Ndèye Nogaye Babel Sow, une figure de résistance féminine redoutable

Ndèye Nogaye Babel Sow est une figure de résistance féminine redoutable à suivre. A 20 ans, elle s’est fait une remarquable place au sein du front-anti CFA/APE. Une vraie place et non décor !

“Tout poète pertinent commence par la révolte’’. Cette affirmation de Jean Baptiste Tati Loutard, appliquée à notre modèle, devient : “Tout engagement réel commence par la révolte.’’ Sur son profil WhatsApp, Ndèye Nogaye Babel Sow proclame : “Nous avons choisi d’être au front par devoir et honneur.’’ Ce slogan péremptoire renseigne largement sur la personnalité de cette native de Bambilor (Rufisque) qui se définit comme une panafricaniste et non une activiste.

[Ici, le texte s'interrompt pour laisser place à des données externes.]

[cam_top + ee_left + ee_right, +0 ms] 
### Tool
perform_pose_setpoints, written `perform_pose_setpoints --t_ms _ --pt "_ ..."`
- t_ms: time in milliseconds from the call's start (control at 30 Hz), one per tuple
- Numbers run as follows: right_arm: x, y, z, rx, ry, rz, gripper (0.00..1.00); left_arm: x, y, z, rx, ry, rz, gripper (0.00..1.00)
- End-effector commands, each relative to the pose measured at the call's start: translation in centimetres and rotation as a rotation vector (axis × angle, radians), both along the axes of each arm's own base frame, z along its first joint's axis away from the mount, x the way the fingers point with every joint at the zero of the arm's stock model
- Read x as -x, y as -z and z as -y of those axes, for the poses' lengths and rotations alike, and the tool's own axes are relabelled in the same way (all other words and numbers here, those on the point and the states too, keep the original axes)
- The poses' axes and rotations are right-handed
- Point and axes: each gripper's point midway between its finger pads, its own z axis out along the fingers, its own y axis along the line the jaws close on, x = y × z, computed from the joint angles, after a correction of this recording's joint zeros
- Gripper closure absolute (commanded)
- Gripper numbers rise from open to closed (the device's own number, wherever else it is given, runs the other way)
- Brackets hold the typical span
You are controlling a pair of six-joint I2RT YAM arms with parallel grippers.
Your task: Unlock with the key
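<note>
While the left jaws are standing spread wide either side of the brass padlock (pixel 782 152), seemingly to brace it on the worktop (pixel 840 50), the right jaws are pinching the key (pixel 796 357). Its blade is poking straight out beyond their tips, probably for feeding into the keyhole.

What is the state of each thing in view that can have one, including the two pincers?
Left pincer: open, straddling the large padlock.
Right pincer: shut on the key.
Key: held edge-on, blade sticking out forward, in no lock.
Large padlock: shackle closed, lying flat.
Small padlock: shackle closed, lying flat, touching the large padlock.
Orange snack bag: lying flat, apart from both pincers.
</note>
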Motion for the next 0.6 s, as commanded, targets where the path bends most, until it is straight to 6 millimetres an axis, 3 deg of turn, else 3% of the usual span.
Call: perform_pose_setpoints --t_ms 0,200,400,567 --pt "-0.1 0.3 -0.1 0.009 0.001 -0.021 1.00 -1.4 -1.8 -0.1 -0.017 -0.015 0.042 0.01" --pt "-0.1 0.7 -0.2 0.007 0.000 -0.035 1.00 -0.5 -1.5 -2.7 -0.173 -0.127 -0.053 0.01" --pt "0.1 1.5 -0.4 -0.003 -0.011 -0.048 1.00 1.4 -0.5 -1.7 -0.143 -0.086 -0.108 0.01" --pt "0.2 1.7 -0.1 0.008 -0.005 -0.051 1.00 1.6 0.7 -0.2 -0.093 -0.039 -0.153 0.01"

Ceux qui ont suivi le feuilleton sur le F CFA,tout au long de l’année écoulée, n’auront pas de mal à reconnaître le visage de cette jeune femme engagée, au premier rang de tous les fronts, de toutes les luttes. Dans un milieu éminemment masculin, Ndèye s’est fait une place. Une place qu’elle doit moins à son statut de femme qu’à ses compétences intellectuelles avé- rées au sein du groupe, notamment pour aptitudes oratoires. D’où sa désignation comme porte-parole international du Mouvement Urgence panafricaniste que dirige son collègue Kémi Séba.

Même si, reconnaît-elle, son affirmation dans ce front n’a pas été une sinécure, “dans une société phallocrate, misogyne’’. Poursuivant, la lauréate du premier prix national de poésie “Les vers au féminin’’ rappelle ses convictions qui justifient sa présence dans le front anti-CFA/APE : “Je suis amoureuse de l’Afrique. Mon amour pour notre continent est un peu similaire à l’engagement d’une mère de famille à sauver ses enfants. Contrairement à ce que certains pensent, je ne suis pas là pour amuser la galerie ou pour le décor. Je me définis comme un acteur à part entière.’’

Née le 10 janvier 1997, Ndèye Babel Sow a fait de la lutte contre le F CFA, une affaire personnelle. “Le combat contre le F CFA est un combat générationnel, la continuité de celui commencé par nos ancêtres pour la liberté, la souveraineté et la fin de l’impérialisme. C’est un combat qui est dans nos gènes, dans notre sang et que nous ne pouvons pas ne pas mener.

Dans un contexte international et géopolitique marqué par la mondialisation, ce combat est urgent’’, explique l’étudiante en licence 3, en administration publique et en Master 1 en droit privé. A ceux qui reprochent les détracteurs du CFA de manquer de stratégies et de propositions alternatives, elle répond : “Avant de poser le débat sur la place publique, nous avons étudié la question du F CFA en profondeur, techniquement et politiquement. Mais ce serait trop facile de dire qu’à la place du F CFA, nous voulons des cauris. Ce que nous voulons, c’est une monnaie souveraine.

C’est-à-dire l’équivalent du F CFA dans une Banque centrale africaine où la France n’aura pas son nez et son véto. Avec cette monnaie-là, ce ne serait pas possible de dévaluer notre monnaie quand on veut et comme on le veut’’, croit-elle.

A propos du 8 mars, la lauréate du premier prix du Centenaire d’Aimé Césaire (2012) précise que la société africaine précoloniale était essentiellement matriarcale où les femmes et les hommes étaient complémentaires. Ce n’est qu’avec la colonisa- tion que les droits de la femme ont été privés. Sinon, en Afrique, on a toujours donné à la femme la place qui était la sienne. Par ailleurs, le combat sur la parité, Ndèye Babel Sow, nouvellement élue “cham- pionne d’Afrique de leadership et de solution (Conakry 2017)’’, trouve que ce n’est pas le sien. Toutefois, elle soutient que le fait de nier la légitimité et la pertinence du féminisme, c’est nier les violences faites aux femmes et le non-accès des femmes à la terre.

Si Ndèye Nogaye pense que la parité n’est pas un combat qui vaut la peine d’être menée, elle considère cependant l’excision comme un phénomène contre lequel toutes les femmes devraient se dresser. De retour de Guinée, il y a 48 heures, où elle était avec Kémy Séba, elle y a animé beaucoup de conférences sur la mal gouvernance et les enjeux et défis qui interpellent la jeunesse africaine de Guinée. Ses rencontres avec les jeunes du continent, décrit-elle, sont teintées d’émotions et d’espoir. Par la parole, l’écriture et des actes “concrets’’, Ndèye Babel Sow combat ce qu’elle appelle “l’impérialisme’’. Le livre qu’elle a coécrit avec un compagnon de lutte du Mali, “Mots contre mots’’ qui retrace le débat sur le F CFA, sortira bientôt.